Available protein structures:
- Pfam: structures / ECOD
- PDB: RCSB PDB; PDBe; PDBj
- PDBsum: structure summary

= Retroviral aspartyl protease =

Retroviral aspartyl proteases or retropepsins are single domain aspartyl proteases from retroviruses, retrotransposons, and badnaviruses (plant dsDNA viruses). These proteases are generally part of a larger pol or gag polyprotein. Retroviral proteases are homologous to a single domain of the two-domain eukaryotic aspartyl proteases such as pepsins, cathepsins, and renins (MEROPS A1). Retropepsins are members of MEROPS A2, clan AA. All known members are endopeptidases.
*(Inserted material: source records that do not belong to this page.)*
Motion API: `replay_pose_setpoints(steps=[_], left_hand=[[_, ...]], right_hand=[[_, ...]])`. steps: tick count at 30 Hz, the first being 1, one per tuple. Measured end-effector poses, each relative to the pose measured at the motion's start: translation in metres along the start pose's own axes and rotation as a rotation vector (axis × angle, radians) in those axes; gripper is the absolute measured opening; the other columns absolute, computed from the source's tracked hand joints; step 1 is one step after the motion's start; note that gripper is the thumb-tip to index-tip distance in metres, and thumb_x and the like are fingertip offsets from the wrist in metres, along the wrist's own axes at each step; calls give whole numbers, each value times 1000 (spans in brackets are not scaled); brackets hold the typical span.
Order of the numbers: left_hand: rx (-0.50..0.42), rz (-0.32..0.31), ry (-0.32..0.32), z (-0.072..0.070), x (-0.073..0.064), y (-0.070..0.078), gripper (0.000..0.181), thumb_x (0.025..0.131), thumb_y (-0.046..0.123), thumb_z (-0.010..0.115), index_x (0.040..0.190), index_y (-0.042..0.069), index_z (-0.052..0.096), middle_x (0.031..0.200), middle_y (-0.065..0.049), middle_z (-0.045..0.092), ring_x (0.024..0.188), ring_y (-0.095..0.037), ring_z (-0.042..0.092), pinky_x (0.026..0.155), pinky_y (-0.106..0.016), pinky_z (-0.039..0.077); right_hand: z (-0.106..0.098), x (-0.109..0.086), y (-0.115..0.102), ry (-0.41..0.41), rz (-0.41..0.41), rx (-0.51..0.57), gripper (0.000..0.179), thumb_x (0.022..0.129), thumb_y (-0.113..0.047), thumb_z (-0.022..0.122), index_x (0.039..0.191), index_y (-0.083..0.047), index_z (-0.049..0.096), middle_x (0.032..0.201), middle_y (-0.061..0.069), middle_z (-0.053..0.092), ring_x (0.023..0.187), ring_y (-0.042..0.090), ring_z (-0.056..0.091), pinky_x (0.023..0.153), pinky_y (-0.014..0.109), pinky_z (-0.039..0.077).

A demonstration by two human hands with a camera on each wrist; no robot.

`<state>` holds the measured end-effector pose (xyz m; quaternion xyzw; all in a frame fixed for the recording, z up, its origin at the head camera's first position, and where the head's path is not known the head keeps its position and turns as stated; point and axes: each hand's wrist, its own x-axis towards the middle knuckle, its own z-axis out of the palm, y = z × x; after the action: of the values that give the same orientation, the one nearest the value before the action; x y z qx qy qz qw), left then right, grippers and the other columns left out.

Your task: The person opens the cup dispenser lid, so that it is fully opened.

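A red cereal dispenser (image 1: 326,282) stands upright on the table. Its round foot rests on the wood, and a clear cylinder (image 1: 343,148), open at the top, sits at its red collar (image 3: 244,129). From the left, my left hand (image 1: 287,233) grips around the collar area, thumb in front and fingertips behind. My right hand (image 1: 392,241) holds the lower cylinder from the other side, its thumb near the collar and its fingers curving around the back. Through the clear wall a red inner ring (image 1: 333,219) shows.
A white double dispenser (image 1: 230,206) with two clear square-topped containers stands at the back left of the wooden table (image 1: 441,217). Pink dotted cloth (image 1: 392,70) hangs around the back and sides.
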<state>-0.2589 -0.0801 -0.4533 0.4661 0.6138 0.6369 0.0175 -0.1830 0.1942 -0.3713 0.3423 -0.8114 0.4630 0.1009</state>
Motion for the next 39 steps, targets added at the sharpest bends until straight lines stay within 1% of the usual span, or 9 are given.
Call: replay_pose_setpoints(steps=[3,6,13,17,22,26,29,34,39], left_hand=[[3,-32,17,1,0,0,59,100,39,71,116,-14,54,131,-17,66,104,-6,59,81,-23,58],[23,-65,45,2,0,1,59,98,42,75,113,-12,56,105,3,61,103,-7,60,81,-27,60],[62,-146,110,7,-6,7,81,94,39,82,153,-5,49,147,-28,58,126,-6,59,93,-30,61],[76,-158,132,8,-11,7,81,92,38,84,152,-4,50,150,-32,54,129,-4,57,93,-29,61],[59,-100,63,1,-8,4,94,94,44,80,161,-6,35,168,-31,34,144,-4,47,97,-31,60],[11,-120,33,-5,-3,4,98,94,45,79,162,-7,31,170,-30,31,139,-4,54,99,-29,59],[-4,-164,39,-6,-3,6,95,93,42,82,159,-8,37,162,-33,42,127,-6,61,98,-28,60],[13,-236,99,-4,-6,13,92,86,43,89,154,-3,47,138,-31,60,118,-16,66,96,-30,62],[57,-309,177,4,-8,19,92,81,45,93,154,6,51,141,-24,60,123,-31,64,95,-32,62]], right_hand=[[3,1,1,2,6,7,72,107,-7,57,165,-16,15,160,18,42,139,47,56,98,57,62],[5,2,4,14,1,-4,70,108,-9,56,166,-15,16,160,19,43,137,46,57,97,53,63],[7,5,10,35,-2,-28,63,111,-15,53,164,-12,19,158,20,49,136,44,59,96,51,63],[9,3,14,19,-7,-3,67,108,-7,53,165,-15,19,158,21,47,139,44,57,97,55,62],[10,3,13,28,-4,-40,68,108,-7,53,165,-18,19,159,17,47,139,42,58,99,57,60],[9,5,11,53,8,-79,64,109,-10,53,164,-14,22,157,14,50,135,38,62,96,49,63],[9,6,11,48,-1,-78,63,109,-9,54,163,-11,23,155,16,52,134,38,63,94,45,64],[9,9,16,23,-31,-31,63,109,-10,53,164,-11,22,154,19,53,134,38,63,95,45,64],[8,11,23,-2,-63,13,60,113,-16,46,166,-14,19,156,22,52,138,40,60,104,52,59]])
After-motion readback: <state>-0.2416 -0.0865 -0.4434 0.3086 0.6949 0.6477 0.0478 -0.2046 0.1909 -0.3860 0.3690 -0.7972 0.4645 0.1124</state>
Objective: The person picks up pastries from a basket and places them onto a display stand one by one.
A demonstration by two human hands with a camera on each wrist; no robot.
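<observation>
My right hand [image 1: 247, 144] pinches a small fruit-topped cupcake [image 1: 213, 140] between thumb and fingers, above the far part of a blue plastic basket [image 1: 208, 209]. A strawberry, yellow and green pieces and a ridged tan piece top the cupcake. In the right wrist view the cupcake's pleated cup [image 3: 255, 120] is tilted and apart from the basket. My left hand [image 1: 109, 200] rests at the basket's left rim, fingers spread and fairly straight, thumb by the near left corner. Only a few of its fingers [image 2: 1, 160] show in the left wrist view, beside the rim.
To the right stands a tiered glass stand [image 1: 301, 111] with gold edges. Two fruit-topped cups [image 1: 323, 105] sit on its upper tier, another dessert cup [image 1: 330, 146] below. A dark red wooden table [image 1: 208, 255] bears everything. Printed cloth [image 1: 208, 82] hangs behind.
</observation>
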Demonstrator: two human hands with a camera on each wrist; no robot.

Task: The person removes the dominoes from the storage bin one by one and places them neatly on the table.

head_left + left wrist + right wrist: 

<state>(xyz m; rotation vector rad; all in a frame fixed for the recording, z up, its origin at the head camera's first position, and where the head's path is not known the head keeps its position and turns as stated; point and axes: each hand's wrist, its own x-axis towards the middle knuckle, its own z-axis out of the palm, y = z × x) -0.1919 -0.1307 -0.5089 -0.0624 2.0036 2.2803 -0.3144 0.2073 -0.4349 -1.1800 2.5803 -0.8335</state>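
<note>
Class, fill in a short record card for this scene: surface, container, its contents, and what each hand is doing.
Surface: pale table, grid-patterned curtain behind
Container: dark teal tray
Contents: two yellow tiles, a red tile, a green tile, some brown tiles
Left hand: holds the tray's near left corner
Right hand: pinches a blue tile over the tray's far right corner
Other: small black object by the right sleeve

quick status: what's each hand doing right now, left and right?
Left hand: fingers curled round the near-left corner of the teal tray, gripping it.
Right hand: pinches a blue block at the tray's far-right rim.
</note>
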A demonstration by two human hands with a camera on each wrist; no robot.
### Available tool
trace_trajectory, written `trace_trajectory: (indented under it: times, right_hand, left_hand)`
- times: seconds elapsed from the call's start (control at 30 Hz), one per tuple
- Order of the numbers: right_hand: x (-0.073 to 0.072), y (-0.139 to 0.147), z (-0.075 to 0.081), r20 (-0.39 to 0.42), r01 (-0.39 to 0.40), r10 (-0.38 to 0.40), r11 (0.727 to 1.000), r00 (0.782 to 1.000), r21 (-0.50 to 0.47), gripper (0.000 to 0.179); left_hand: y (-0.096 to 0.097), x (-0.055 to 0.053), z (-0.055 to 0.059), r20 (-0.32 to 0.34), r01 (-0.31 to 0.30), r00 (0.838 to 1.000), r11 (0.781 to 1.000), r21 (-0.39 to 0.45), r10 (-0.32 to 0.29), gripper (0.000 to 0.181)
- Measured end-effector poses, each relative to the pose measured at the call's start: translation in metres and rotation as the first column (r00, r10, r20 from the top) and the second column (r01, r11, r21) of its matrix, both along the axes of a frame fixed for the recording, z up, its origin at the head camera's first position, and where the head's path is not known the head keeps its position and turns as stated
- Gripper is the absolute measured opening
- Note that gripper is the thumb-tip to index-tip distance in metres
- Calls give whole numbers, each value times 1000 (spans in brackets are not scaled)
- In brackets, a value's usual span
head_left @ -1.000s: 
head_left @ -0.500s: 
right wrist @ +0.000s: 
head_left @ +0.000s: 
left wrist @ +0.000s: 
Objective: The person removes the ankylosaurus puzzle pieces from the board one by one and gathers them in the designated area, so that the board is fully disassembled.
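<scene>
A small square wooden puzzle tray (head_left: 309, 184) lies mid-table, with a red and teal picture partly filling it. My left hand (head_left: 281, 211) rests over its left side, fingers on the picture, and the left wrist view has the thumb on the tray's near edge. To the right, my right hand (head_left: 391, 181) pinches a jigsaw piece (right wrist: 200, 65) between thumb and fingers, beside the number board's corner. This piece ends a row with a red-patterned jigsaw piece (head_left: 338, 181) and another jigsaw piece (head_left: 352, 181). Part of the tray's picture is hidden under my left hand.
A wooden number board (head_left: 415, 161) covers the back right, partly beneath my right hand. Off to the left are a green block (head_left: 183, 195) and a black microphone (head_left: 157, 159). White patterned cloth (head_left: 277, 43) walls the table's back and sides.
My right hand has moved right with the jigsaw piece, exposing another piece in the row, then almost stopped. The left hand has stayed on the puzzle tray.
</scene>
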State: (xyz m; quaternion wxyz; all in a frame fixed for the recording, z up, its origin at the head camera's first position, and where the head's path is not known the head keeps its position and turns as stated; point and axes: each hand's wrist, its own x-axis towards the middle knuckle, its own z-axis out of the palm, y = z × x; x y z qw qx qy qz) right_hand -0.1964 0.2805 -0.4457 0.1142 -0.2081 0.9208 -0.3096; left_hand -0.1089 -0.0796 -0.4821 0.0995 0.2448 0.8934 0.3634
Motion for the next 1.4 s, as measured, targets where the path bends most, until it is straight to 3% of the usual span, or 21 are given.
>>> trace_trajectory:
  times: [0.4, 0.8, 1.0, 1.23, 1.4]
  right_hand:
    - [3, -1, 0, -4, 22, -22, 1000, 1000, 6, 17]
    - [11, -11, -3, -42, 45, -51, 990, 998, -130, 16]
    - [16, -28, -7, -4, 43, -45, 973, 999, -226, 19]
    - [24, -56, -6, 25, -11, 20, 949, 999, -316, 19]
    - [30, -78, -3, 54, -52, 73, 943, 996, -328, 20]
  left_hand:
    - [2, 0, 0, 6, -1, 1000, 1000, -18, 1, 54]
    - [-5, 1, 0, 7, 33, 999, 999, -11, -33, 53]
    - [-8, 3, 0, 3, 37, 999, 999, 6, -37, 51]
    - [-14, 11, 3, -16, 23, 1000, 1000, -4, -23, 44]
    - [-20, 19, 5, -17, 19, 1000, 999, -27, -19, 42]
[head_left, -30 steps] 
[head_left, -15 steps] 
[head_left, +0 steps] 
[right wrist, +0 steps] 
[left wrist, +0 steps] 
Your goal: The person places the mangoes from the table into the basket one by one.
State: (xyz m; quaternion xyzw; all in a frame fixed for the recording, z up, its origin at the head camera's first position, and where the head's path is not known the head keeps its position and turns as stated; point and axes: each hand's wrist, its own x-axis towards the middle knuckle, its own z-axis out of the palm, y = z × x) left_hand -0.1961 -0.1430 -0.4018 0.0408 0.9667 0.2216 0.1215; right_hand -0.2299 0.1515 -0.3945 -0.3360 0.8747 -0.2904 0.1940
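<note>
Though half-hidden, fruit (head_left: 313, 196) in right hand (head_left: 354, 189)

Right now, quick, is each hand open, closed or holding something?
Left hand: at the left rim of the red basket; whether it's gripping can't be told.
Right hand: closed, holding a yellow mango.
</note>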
The enzyme is only active as a homodimer, as each one corresponds to half of the eukaryotic two-lobe enzyme. The two parts each contribute one catalytic aspartyl residue.

Retroviral aspartyl protease is synthesised as part of the pol polyprotein that contains an aspartyl protease, a reverse transcriptase, RNase H and integrase. pol polyprotein undergoes specific enzymatic cleavage to yield the mature proteins.

Not all retroviral aspartyl proteases generated from pol are retropepsins in the strict sense. Spumapepsin from foamy virus is divergent enough to get its own family, MEROPS A9. Many other examples are found in clan AA.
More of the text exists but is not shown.